I don't think he attributed disbanding the IE6 team to malice, MS had no need for that team anymore since they controlled virtually all of the browser market, and their main platform focus was never the web so there was little incentive for them to keep innovating there "for innovation's sake".
> It's not surprising they also could't come to grips with getting IE out.
It's not that they couldn't get it out, there was no IE7 project until they reactivated MSIE in 2005.
This is what MS said on the issue (from Wikipedia):
"With the release of IE6 Service Pack 1 in 2003, Microsoft announced that future upgrades to Internet Explorer would come only through future upgrades to Windows, stating that "further improvements to IE will require enhancements to the underlying OS."
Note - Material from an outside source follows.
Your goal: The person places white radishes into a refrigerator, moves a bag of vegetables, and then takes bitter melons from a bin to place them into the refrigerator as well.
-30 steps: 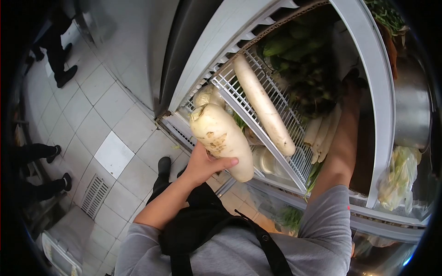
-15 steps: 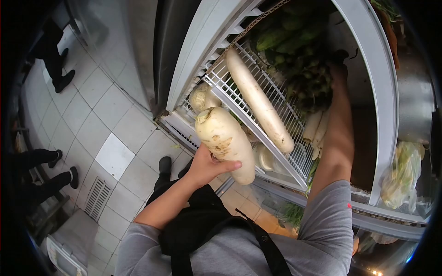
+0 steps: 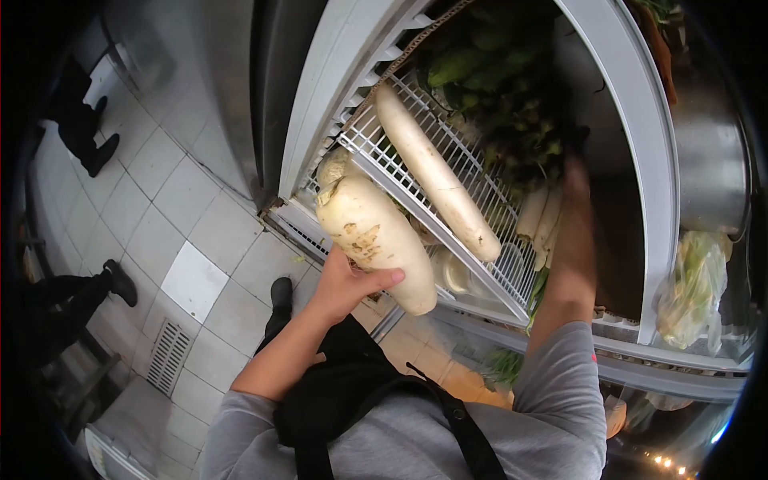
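Note:
In the head view, my left hand (image 3: 346,286) is closed round a thick white daikon (image 3: 382,244) with brown scuffs, held in front of the refrigerator's shelf edge. My right arm reaches deep into the refrigerator. There my right hand (image 3: 578,152) is beside dark leafy greens (image 3: 528,144), its fingers lost in shadow and blur. A long, slim daikon (image 3: 436,172) lies on the white wire shelf (image 3: 504,188). Pale leek-like stalks (image 3: 540,216) rest on the shelf beside my right forearm. Behind the held daikon, another pale root (image 3: 334,166) partly shows.
The refrigerator's white frame (image 3: 640,160) curves round the opening. A bagged vegetable (image 3: 692,292) and a large metal pot (image 3: 708,172) stand to the right. Other people's legs (image 3: 80,300) show at the left, on the tiled floor (image 3: 216,216) with a drain grate (image 3: 169,356).
The whole view has shifted slightly, and the daikon in my left hand appears a little further left. My right hand stays deep among the greens. A person's legs at the left have moved.

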### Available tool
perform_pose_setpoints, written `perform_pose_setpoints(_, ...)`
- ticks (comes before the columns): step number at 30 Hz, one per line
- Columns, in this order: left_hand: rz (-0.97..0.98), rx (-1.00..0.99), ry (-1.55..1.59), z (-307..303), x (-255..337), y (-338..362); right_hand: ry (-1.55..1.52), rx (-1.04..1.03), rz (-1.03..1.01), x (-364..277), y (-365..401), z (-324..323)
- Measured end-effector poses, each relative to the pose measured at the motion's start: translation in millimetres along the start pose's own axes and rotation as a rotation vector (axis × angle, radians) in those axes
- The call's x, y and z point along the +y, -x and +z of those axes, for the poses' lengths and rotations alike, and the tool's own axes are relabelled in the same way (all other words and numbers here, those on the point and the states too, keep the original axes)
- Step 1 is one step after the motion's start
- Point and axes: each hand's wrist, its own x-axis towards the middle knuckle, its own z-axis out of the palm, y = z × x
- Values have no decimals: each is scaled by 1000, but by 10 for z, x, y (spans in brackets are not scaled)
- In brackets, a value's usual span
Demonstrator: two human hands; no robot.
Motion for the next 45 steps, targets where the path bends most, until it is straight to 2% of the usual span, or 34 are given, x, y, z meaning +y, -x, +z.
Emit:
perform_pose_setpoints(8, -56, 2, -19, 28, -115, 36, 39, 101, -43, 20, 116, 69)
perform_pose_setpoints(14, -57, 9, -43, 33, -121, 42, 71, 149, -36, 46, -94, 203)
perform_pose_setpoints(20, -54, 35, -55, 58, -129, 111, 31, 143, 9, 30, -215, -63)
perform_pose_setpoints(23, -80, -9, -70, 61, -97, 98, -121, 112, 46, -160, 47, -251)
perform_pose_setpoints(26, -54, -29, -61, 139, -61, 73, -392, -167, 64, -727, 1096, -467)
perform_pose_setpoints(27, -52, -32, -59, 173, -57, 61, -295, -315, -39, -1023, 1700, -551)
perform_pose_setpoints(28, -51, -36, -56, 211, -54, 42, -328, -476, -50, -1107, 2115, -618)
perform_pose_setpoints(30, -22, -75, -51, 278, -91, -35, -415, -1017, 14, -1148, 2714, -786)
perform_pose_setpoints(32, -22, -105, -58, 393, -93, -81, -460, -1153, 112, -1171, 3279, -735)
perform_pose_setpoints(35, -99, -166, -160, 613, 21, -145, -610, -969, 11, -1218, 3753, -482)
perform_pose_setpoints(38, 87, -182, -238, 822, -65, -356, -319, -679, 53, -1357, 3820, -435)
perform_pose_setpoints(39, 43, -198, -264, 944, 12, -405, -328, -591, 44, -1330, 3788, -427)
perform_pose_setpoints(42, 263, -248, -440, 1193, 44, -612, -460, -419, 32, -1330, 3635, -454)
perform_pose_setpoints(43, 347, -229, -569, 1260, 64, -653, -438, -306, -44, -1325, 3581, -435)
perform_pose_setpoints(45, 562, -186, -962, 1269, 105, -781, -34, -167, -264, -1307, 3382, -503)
I think Vista messed up their plan. It doesn't sound like they just thought they were done. At least that was what they said in 2003. Now maybe you're saying internally something else was happening, but I hadn't heard that before.
Apparently in 2005 they then announced that they needed to do an out of band release for security.
As far as I know this is correct: after IE6 took down Netscape as an actual competitor, Microsoft put MSIE in maintenance mode as a project and most of the team was sent elsewhere, until the IE7 reactivation as Firefox started gaining significant market share.
I reckon they shipped IE7 at exactly the most damaging time for the web because If they waited another year or so then it might have been long enough to kill off IE altogether.